Page 62 of Seveneves


  Or at least that had been the original plan. In practice, its sweep was limited to the Blue part of the ring that began at Dhaka and ran westward about two-thirds of the way around the ring to the fringe of the Julian segment. At both of those locations, barriers—literal turnpikes, consisting of long splinters of nickel-iron laid directly across the ring—had been constructed by Red to physically block movement of the Eye into “their” segment. So instead of sweeping around like the hand of a clock, it bounced back and forth between the turnpikes, confining itself to Blue habitats. During the ensuing century and a half, Red had been at work on something huge that appeared to be an anti-Eye in the making, and that would presumably sweep back and forth, in like manner, over their segment. But it had never budged from its geostationary orbit above the Makassar Strait, and no one in Blue really knew how soon it might become operational.

  The Great Chain, as the rotating city was called, lined a circular opening, like an iris, in the middle of the Eye.

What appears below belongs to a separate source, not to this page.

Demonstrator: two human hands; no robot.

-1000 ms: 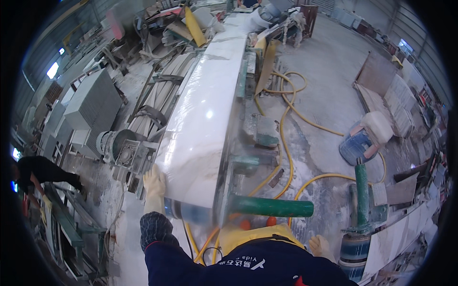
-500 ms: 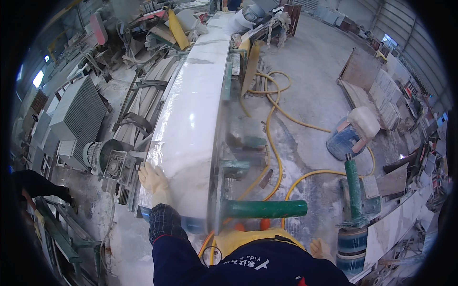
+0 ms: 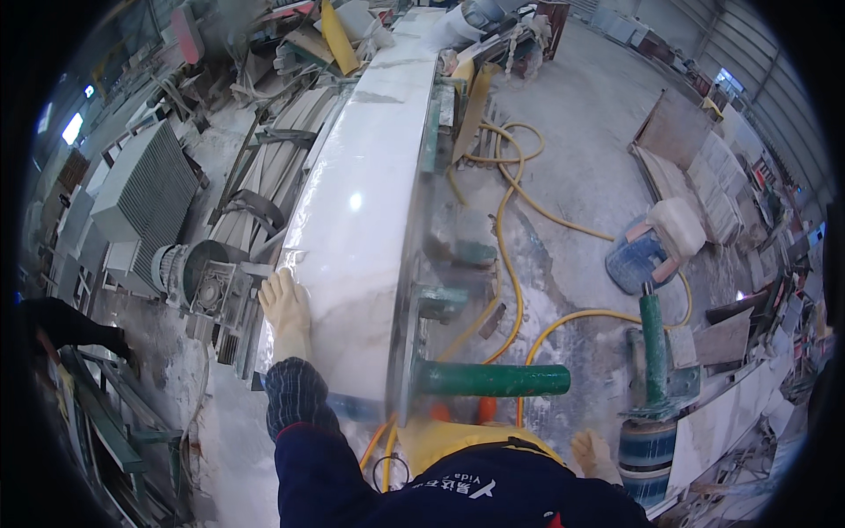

To either side of it, the Eye tapered to a point. One of those points was always aimed toward the center of Earth and the other was always aimed away from it. A cable, or rather a redundant, self-healing network of them, emerged from each of those two points. The inner one hung almost all the way down to the Earth’s surface, where a thing called Cradle dangled from it. The outer cable stretched for some distance beyond the habitat ring and terminated in the Big Rock, which served as a counterweight. By adjusting the length of the latter cable it was possible to move the whole construct’s center of gravity closer to or farther away from Earth, causing it to speed up or slow down in its orbit relative to the habitats in the ring. Thus it could sweep around like the hand of a clock, passing around each habitat along the way, or pausing for a time as needed. And when it was encircling a particular habitat it could easily exchange people and goods with it, via flivvers, or cargo shuttles, or swarms of nats, or mechanical contraptions that could snake out like tentacles.

  To be in a habitat—even a quite large and cosmopolitan one—when the Eye came around was, in pre-Zero terms, a little bit like being in a small town on the prairie and having a mobile Manhattan suddenly roll over the horizon, surround you, have a hundred kinds of intercourse with you, and then move on. Among its many other functions, it was a passenger ferry: the most straightforward way of moving among habitats. This was why Kath Two needed to remind herself of where it was at the moment and which direction it was moving.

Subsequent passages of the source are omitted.